The album was produced by one Roy Thomas Baker.


"A spokesperson for Guns N' Roses confirms that noted producer Roy Thomas Baker is currently in the studio with Axl Rose. Baker has only just met the singer, the spokesperson cautioned, and at this stage, he is only supplying additional production which may or may not make it onto the next GN'R album." (MTV, 04/29/00)

"[After the Geffen/Interscope merger in early '99,] Axl was told that [A&R executive] Jimmy Iovine would play more of a role in making the album happen.
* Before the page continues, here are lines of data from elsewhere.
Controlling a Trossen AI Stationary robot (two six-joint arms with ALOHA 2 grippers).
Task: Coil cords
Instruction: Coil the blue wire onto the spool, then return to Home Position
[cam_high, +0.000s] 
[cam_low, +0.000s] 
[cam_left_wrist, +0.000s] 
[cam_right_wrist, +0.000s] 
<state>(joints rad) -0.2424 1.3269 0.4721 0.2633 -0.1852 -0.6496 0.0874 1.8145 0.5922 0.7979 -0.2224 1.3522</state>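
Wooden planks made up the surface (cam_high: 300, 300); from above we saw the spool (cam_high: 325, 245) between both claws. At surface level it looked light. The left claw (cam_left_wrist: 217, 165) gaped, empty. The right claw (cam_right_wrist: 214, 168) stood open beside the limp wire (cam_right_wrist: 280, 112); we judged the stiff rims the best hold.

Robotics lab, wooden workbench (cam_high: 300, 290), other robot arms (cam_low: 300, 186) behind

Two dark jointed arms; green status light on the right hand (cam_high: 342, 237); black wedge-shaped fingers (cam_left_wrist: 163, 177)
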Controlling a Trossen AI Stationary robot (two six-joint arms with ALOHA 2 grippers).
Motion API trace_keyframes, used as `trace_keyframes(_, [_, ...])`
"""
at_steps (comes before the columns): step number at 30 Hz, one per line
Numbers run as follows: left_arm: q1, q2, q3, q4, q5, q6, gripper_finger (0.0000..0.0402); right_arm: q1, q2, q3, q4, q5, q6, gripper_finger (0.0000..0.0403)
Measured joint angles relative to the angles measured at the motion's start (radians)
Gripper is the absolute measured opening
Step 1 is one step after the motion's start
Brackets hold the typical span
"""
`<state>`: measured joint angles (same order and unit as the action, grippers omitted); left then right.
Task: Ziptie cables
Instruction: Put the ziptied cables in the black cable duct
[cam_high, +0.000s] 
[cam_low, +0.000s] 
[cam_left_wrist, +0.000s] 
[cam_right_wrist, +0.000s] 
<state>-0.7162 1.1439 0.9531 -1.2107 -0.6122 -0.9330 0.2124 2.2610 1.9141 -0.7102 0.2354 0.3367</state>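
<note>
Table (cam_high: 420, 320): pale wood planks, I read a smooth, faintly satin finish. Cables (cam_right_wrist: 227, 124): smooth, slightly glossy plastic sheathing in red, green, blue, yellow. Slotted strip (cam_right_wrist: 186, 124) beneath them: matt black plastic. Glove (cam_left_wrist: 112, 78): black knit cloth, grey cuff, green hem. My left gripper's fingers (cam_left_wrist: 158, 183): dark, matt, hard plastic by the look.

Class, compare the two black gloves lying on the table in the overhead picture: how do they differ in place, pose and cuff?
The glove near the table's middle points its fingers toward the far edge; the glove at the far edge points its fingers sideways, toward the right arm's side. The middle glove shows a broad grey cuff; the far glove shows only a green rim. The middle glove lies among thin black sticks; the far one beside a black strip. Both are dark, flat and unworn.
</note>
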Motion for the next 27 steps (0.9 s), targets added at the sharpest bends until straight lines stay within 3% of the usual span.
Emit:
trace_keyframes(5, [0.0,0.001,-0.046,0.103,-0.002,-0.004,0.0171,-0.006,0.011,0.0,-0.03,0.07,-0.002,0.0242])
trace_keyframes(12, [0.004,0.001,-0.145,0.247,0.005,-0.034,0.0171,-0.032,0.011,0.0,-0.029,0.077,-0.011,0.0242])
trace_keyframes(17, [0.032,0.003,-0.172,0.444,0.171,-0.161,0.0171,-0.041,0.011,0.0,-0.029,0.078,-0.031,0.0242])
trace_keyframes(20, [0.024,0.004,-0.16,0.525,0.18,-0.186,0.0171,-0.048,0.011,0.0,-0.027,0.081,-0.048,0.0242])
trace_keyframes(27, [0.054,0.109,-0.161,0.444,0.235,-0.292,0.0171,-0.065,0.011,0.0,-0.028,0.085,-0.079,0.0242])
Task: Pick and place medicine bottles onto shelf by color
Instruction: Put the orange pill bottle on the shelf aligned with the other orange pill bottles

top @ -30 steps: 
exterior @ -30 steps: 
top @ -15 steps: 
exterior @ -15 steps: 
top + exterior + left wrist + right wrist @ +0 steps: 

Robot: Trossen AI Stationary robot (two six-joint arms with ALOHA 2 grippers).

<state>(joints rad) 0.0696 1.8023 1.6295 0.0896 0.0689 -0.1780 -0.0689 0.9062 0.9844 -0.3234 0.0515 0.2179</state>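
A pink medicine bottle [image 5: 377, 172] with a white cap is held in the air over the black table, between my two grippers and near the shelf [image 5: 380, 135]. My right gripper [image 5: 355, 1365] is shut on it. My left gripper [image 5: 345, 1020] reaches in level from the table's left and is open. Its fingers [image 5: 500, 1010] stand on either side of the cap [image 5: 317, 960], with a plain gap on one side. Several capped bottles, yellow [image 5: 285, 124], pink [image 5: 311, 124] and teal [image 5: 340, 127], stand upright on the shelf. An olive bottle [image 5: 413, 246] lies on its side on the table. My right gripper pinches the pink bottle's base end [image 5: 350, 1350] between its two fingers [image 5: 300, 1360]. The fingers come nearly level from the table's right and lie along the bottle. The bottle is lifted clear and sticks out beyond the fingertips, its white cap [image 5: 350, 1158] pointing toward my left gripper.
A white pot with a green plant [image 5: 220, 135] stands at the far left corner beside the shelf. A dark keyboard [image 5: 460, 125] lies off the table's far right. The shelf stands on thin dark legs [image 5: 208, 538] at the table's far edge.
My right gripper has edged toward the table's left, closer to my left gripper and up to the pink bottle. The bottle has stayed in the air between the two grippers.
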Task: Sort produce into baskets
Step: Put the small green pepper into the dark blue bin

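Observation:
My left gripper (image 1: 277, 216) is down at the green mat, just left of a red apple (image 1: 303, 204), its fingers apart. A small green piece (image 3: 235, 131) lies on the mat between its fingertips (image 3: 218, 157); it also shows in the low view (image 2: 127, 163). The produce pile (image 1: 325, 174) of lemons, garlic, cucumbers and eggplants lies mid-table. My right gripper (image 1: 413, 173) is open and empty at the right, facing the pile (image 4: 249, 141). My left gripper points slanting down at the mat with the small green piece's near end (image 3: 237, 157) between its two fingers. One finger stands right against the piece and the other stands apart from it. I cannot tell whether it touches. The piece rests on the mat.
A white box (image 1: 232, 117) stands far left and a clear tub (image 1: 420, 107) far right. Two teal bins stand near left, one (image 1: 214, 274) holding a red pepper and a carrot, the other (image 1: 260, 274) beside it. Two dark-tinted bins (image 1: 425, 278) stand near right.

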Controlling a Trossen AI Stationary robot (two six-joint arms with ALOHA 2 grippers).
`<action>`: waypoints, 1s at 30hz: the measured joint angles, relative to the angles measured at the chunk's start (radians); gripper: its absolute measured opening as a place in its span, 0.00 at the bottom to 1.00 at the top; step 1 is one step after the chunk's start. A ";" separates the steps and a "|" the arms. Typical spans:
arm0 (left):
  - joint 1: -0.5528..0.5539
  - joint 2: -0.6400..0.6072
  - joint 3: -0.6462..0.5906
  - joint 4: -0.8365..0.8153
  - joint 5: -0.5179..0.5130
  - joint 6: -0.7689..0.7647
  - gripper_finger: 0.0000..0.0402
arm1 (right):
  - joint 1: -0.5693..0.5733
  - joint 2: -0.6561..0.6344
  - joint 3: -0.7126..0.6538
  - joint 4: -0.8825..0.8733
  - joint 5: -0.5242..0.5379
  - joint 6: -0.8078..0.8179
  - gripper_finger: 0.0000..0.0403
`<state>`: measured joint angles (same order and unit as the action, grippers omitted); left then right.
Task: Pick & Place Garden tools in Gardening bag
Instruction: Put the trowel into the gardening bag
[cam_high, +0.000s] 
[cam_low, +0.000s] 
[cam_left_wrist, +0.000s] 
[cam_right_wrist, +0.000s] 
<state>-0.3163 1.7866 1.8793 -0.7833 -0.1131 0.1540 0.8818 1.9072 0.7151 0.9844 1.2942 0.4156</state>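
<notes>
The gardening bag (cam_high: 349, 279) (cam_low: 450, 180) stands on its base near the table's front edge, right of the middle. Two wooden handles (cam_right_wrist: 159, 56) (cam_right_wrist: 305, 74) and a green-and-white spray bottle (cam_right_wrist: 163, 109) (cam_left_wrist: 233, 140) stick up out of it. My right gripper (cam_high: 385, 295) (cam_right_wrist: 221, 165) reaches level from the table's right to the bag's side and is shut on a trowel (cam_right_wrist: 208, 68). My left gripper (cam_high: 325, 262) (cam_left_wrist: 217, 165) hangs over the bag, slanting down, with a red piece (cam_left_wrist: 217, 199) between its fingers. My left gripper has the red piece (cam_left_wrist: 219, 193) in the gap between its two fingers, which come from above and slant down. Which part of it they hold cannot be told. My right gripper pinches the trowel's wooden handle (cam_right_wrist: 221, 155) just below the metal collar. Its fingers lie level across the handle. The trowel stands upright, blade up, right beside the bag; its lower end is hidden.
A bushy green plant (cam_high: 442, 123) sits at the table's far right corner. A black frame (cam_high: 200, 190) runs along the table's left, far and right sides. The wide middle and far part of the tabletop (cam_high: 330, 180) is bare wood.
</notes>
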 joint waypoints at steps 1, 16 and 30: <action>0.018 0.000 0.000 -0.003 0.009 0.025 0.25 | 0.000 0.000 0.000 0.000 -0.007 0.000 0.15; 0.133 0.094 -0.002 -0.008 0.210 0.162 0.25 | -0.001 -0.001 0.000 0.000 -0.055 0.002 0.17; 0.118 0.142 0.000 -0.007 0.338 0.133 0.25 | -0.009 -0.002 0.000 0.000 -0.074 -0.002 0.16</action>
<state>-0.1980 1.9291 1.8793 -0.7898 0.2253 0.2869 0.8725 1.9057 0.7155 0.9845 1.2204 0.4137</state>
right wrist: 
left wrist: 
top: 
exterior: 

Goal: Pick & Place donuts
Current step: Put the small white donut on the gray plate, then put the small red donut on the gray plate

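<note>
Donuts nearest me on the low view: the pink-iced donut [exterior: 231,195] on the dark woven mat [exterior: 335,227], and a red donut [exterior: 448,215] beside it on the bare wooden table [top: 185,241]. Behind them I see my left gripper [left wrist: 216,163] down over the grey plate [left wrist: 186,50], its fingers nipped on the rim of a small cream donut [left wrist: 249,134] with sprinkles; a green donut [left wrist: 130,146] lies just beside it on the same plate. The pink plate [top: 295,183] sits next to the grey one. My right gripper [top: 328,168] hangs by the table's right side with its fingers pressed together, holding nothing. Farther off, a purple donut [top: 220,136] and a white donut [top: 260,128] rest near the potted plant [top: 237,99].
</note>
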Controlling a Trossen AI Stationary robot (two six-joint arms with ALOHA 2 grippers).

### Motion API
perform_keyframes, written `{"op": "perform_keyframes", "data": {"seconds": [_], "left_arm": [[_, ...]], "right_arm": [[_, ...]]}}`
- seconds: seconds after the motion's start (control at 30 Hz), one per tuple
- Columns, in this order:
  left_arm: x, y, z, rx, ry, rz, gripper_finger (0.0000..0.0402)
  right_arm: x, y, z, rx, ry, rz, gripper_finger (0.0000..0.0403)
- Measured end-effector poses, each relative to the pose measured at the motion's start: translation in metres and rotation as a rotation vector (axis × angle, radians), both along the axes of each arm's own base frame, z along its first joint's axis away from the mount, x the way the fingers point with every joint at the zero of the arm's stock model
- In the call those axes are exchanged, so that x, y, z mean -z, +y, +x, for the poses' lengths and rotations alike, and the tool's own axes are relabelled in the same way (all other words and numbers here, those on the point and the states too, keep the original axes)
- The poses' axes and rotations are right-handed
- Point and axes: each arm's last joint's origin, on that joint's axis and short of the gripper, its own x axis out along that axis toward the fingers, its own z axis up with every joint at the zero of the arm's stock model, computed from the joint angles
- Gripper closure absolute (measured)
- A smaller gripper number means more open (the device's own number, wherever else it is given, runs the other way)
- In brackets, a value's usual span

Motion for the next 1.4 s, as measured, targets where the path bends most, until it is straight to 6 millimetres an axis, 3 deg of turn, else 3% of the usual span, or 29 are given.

What Jimmy did instead was throw other people into the mix who weren't very capable." (Tommy, Bass Player, 04/09)

"[Former Interscope Geffen A&M president] Tom Whalley brought in Roy Thomas Baker to produce." (Axl, Billboard, 02/05/09)

"Best known for his production work with Queen, Baker follows in the wake of guest guitar tracks that Queen guitarist Brian May recorded for GN'R with Beavan last Christmas. [...] Meanwhile Buckethead, Rose's most recent guitar cohort, is currently concentrating on his other projects." (MTV, 04/29/00)


"Mr. Beavan, who was said to have tired of the project, soon bowed out." (New York Times, 03/06/05)

"I thought there was [an almost-finished album]. (laughs) I think we worked on thirty-five songs or something. But the guy just continually creates, and as people changed into and out of the band, a lot of things got re-tracked. I'd love to see the record come out soon, but we'll see." (Sean Beavan, Antiquiet, 08/13/08)

"I think [Jimmy] Iovine put Roy Thomas Baker in the producer seat, because he didn't think the raw sounds [on the Sean Beavan album] were good enough." (Tommy, Bass Player, 04/09)

Reports therefore suggest that the Sean Beavan album was completed to a presentable degree in early 2000 and delivered to Interscope. Whomever made the judgment call on the album sound (either Tom Whalley or Jimmy Iovine) and enlisted Roy Thomas Baker, effectively pushed back an album Axl appeared to consider "almost done".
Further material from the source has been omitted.